**WHAT THE EXERCISE ASKS**: Return the entire listing, word for word.
::::::::::
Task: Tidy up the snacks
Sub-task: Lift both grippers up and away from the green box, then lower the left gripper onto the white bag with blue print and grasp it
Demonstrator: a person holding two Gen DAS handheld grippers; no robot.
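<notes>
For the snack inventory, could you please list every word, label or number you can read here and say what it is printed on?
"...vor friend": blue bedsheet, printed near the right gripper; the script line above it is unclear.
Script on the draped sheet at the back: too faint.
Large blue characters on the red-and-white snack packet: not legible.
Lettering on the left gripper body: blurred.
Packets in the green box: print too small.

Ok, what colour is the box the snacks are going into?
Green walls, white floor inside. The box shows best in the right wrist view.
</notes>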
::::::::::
**TASK ANSWER**:
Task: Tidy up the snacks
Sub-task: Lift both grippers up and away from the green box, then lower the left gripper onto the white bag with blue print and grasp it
Demonstrator: a person holding two Gen DAS handheld grippers; no robot.
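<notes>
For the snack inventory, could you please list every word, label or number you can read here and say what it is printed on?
"...vor friend": blue bedsheet, printed near the right gripper; the script line above it is unclear.
Script on the draped sheet at the back: too faint.
Large blue characters on the red-and-white snack packet: not legible.
Lettering on the left gripper body: blurred.
Packets in the green box: print too small.

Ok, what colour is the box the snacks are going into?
Green walls, white floor inside. The box shows best in the right wrist view.
</notes>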

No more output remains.